◆ DATA SECTION
┌──

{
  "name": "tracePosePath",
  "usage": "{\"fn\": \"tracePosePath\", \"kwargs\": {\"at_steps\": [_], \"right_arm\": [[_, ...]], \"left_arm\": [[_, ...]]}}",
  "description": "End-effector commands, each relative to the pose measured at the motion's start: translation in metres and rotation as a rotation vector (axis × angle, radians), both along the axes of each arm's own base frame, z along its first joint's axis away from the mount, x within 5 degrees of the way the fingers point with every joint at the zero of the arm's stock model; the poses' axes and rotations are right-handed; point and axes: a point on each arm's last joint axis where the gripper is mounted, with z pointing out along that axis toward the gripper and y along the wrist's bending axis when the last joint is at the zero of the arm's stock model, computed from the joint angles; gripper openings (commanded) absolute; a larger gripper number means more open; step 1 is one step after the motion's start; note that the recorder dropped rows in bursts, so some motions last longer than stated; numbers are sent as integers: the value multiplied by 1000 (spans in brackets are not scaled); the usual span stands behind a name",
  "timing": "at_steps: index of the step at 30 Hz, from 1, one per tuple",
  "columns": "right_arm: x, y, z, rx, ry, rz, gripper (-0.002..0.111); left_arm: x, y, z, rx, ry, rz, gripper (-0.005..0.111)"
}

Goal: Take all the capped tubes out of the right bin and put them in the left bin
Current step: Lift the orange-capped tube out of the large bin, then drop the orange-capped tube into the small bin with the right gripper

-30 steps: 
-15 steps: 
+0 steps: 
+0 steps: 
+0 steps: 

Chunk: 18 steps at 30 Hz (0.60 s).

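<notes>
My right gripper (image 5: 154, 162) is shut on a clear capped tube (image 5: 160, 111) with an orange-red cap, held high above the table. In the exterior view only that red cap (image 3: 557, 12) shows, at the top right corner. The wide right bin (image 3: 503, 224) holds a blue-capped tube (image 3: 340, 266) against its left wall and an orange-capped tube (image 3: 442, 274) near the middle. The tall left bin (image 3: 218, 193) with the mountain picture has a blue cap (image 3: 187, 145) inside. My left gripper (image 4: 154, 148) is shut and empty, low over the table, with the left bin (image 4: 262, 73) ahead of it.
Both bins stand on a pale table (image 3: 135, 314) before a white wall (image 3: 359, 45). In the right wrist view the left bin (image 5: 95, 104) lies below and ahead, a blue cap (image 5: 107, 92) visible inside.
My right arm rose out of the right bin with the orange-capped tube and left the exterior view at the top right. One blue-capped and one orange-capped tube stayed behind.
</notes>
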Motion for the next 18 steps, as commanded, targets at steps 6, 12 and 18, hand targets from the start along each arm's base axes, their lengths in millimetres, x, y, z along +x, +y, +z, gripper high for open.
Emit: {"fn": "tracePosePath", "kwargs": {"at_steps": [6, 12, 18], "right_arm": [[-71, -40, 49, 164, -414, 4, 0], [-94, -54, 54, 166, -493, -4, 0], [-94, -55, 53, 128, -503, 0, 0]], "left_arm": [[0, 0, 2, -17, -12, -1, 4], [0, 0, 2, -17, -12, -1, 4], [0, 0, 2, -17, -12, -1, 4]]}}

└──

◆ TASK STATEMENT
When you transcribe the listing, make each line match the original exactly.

◆ EXERCISE SOLUTION
{
  "name": "tracePosePath",
  "usage": "{\"fn\": \"tracePosePath\", \"kwargs\": {\"at_steps\": [_], \"right_arm\": [[_, ...]], \"left_arm\": [[_, ...]]}}",
  "description": "End-effector commands, each relative to the pose measured at the motion's start: translation in metres and rotation as a rotation vector (axis × angle, radians), both along the axes of each arm's own base frame, z along its first joint's axis away from the mount, x within 5 degrees of the way the fingers point with every joint at the zero of the arm's stock model; the poses' axes and rotations are right-handed; point and axes: a point on each arm's last joint axis where the gripper is mounted, with z pointing out along that axis toward the gripper and y along the wrist's bending axis when the last joint is at the zero of the arm's stock model, computed from the joint angles; gripper openings (commanded) absolute; a larger gripper number means more open; step 1 is one step after the motion's start; note that the recorder dropped rows in bursts, so some motions last longer than stated; numbers are sent as integers: the value multiplied by 1000 (spans in brackets are not scaled); the usual span stands behind a name",
  "timing": "at_steps: index of the step at 30 Hz, from 1, one per tuple",
  "columns": "right_arm: x, y, z, rx, ry, rz, gripper (-0.002..0.111); left_arm: x, y, z, rx, ry, rz, gripper (-0.005..0.111)"
}

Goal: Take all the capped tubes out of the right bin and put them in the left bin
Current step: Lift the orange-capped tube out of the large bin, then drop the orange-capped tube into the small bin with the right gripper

-30 steps: 
-15 steps: 
+0 steps: 
+0 steps: 
+0 steps: 

Chunk: 18 steps at 30 Hz (0.60 s).

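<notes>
My right gripper (image 5: 154, 162) is shut on a clear capped tube (image 5: 160, 111) with an orange-red cap, held high above the table. In the exterior view only that red cap (image 3: 557, 12) shows, at the top right corner. The wide right bin (image 3: 503, 224) holds a blue-capped tube (image 3: 340, 266) against its left wall and an orange-capped tube (image 3: 442, 274) near the middle. The tall left bin (image 3: 218, 193) with the mountain picture has a blue cap (image 3: 187, 145) inside. My left gripper (image 4: 154, 148) is shut and empty, low over the table, with the left bin (image 4: 262, 73) ahead of it.
Both bins stand on a pale table (image 3: 135, 314) before a white wall (image 3: 359, 45). In the right wrist view the left bin (image 5: 95, 104) lies below and ahead, a blue cap (image 5: 107, 92) visible inside.
My right arm rose out of the right bin with the orange-capped tube and left the exterior view at the top right. One blue-capped and one orange-capped tube stayed behind.
</notes>
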Motion for the next 18 steps, as commanded, targets at steps 6, 12 and 18, hand targets from the start along each arm's base axes, their lengths in millimetres, x, y, z along +x, +y, +z, gripper high for open.
Emit: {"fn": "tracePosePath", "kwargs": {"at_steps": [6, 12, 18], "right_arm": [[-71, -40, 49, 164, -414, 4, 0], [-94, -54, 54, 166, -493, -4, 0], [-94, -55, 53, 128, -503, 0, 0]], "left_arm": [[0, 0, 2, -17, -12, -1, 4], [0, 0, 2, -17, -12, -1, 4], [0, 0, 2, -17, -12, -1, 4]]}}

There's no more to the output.